The body of work was, and still is, very diverse in all possible
ways - melody, tempo, dynamics, lyrical content, consistency,
quality. The oldest of the songs, "The Act We Act", was written
in late 1990. It was the first song we started with on Day 1 of
rehearsal.
It was quite an undertaking to work through all the material,
considering we had never played together before Day 1. Some songs
appealed to the three of us initially, while others were more
of a struggle. At the end of the first show in February 1992,
we performed a "suite" of 4 sonically linked pieces. The "suite"
was most commonly referred to as "1-2-3-4", as that was how the
pieces were always rehearsed and perceived by us. At that show,
the words came across to those in the crowd as very vague; all
the songs had rough lyrical ideas, working titles, etc., but were
not finished songs (in the traditional sense). It was, to me,
the most interesting part of the show, because we had to conjure
up an emotional feel without having tangible stories to guide
us, or for the crowd to follow. Something different from the core
"set" material, something that needed more time to unfold.
WHAT NEXT?
The recording sessions started the following week, in suburban
Boston. This was to be the true test for the band, whether or
not the raw energy could sustain the microscopic, detailed scrutiny
the studio allows (and forces) you to have on the finished presentation.
A decision was made to record all existing material in rough form,
and once the embellishments were finished, the best songs would
make themselves apparent.
Once the basic tracks were finished, the shape of the project
had started to become clear to me. There were three distinct faces
to what we were trying to accomplish - traditional pop, up tempo
guitar-heavy, and a more improvisational, darker side. The final
touches for the first two faces was relatively painless. Stacking
vocals, adding percussion, sonic reference points, the usual elements
that most casual listeners take for granted, were completed fairly
quickly. I was left with about 8 extra days of recording time
before mixdown was scheduled to start, and since we were on a
limited budget, I didn't relish the thought of wasting money and
canceling studio time. The darker pieces had a completely different
feel at the time, and seemed destined to remain unfinished forever
on 2 inch tape. I knew by this time what the subject matter was
going to be (if they were to be finished), but really didn't know
if I had the ambition or time to realize them.
GET IN, THE WATER'S FINE
The next week was one of the most draining and fulfilling experiences
I've ever had making a record. Finish 6 more songs, lyrics, vocals,
extra touches, in 7 days. For what? There was already more than
enough solid material for one album. There would be time to come
back to this material, if it was meant to be. But something kept
nagging at me, and I'm not sure what it was. The tracks were too
good to wait, and the ideas were starting to come at me. Maybe
it was the need to try to balance out the lighter material with
some darkness, to add some sort of contrast. The picture that
I wanted to paint of Sugar would not be complete until these songs
were finished.
I have more than enough notebooks filled with dark thoughts in
my life. Contrary to what people think, they're usually not pointed
at anyone in particular. They're mostly for me, maybe I'm trying
to tell me about me. Maybe I get tired of what other people think
I'm about, or what I should be doing. Maybe I'm so thoroughly
disgusted with how life moves on that I wish it would go away.

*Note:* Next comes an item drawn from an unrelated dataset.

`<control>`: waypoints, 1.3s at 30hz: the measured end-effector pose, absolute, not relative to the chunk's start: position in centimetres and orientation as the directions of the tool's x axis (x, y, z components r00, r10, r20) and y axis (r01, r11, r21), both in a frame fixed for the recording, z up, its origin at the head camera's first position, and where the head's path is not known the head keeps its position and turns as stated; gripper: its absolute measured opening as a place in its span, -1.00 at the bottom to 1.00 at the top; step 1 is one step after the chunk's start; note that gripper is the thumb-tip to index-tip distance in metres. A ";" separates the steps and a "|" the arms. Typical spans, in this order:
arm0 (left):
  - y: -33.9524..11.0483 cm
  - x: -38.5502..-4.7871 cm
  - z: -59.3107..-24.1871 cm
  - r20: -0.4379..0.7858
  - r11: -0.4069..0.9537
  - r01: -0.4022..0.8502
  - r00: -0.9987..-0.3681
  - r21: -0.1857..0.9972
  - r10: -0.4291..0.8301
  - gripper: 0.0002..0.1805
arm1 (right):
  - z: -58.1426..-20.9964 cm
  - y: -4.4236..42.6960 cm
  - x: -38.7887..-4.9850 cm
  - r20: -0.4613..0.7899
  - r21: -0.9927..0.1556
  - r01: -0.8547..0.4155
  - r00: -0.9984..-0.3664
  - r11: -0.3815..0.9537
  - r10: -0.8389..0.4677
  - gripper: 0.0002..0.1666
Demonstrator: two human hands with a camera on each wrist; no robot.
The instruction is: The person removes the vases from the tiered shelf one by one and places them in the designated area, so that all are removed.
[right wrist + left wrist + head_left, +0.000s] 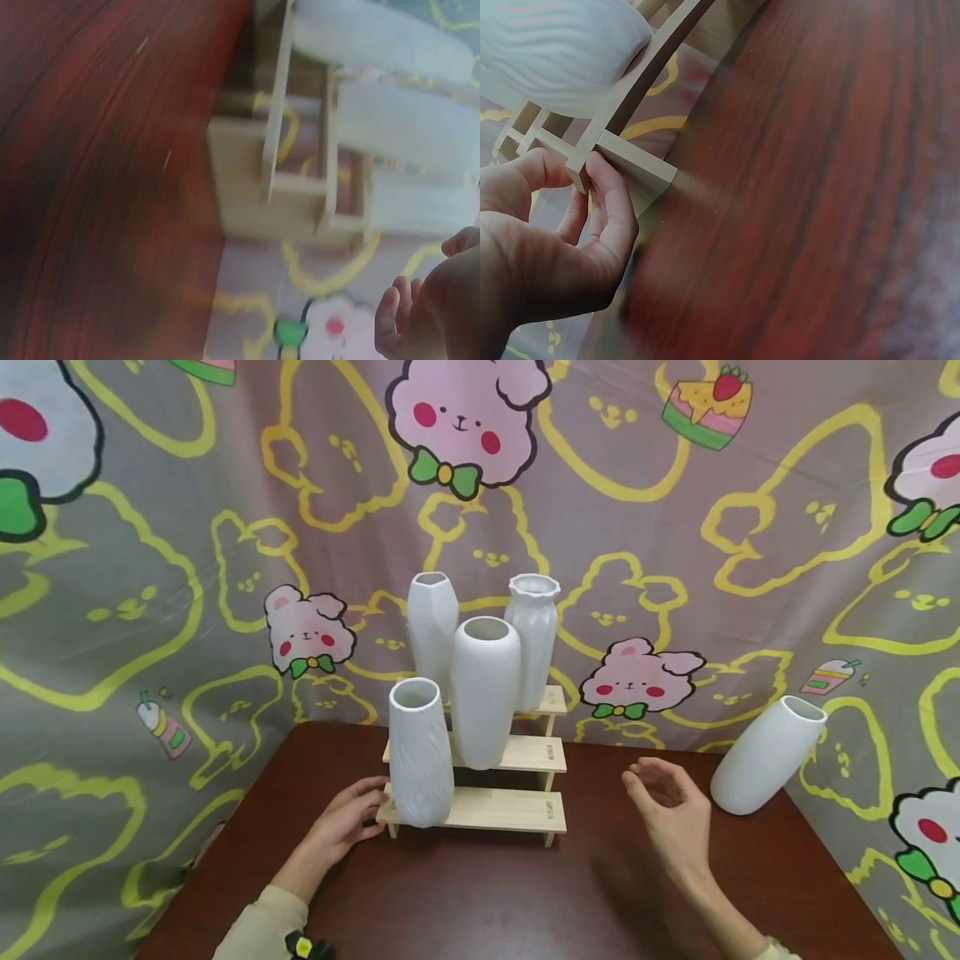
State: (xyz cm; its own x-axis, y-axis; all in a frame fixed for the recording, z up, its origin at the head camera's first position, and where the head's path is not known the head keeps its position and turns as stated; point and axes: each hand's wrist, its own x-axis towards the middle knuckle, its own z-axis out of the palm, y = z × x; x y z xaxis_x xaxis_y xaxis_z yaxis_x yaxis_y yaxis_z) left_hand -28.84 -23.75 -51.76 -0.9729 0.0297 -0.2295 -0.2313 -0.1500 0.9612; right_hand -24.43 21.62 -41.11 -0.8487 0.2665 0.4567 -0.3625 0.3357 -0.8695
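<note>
My left hand [341, 822] pinches the left end of the lowest step of a three-tier wooden stand [502, 810]; the left wrist view shows thumb and fingers on the plank's end [580, 169]. A white vase with wavy relief [422, 768] stands at that step's left. On the middle step is a taller smooth white vase [486, 693]. The top step bears a faceted vase [432, 627] and a ruffled-rim vase [532, 643], both partly hidden. My right hand [678, 827] hovers right of the stand, fingers loosely curved, holding nothing.
Another smooth white vase [768, 756] is at the table's far right, beyond my right hand, and looks slanted to the right. Everything is on a dark red-brown table [510, 902]. A patterned cloth [622, 535] hangs behind and along both sides.
</note>
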 end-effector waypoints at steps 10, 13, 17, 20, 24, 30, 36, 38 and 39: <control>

Sometimes painting the darker pictures helps you see the good
side of life.
IN A CAPSULE
- Occasionally, we get so numbed by experiences we've had, all that's
left is a droning in our heads that just won't go away. Demons,
perhaps. Anxieties, most definitely. We rarely remember the circumstances
that led to the catatonia - the only thing we recall, initially,
is what brought us out of it.
- Too often we all get hung up on words, and take them entirely
the wrong way. We overhear someone talking in confidence, and
become judgmental. We may not know the entire series of events
that led up to the conversation in question, and take parts of
it out of context. For this, we all usually pay some sort of price,
and it's not already obvious.
- It's documented in literature and history, it's on display in
museums, it's a metaphor for splitting yourself in two about decisions
you've had to make. The notion of the traitor as despot is unfair;
all of us betray, in some small way, each and every day. One small
lie begets another, and once the cycle starts, the extrication
process is time-consuming, all-consuming. Betray yourself, and
others will feel betrayed.
- The close relative of martyrdom is sainthood. Many figures throughout
history have been sainted, knighted, placed on pedestals for all
to worship and emulate. But common people are no different: we
find those to worship and emulate, and, more often than not, they
are not the ones who want this attention. But I think, at one
point or another, we all feel like we're about to be crucified
for something we didn't expect.
- Reality sinks in, the pain we cause to ourselves and other people
become clear, and we set out to rectify our mistakes. The healing
process is a long one; sometimes very confusing, often with some
sort of support from outside forces. It is uplifting, but may
or may not be permanent.
- Usually we act upon our impulses, and really don't know how to
explain what we've experienced. Some experiences are best left
unexplained.
You could say that it's about despair, it's about freefloating
through everyday life, it's about wishing life would stop making
outrageous demands on us, it's about self- crucifixion, it's about
putting an end to all of it. It's about all of this, and so much
more that can't be explained, and won't be explained, because
sometimes the messenger doesn't understand the message. Let the
receivers of the message have some latitude.
ON ACCESSIBILITY
Since the completion of those sessions, different notions have
been running around in my head. I thought this material was going
to be a bit difficult for most people to comprehend, especially
after hearing the "Copper Blue" album first. Then I felt the songs
had become too personal, too revealing of something I'm not even
sure I understand, to connect with anyone. Now I'm not sure what
to think of it, so it's time to let go of it.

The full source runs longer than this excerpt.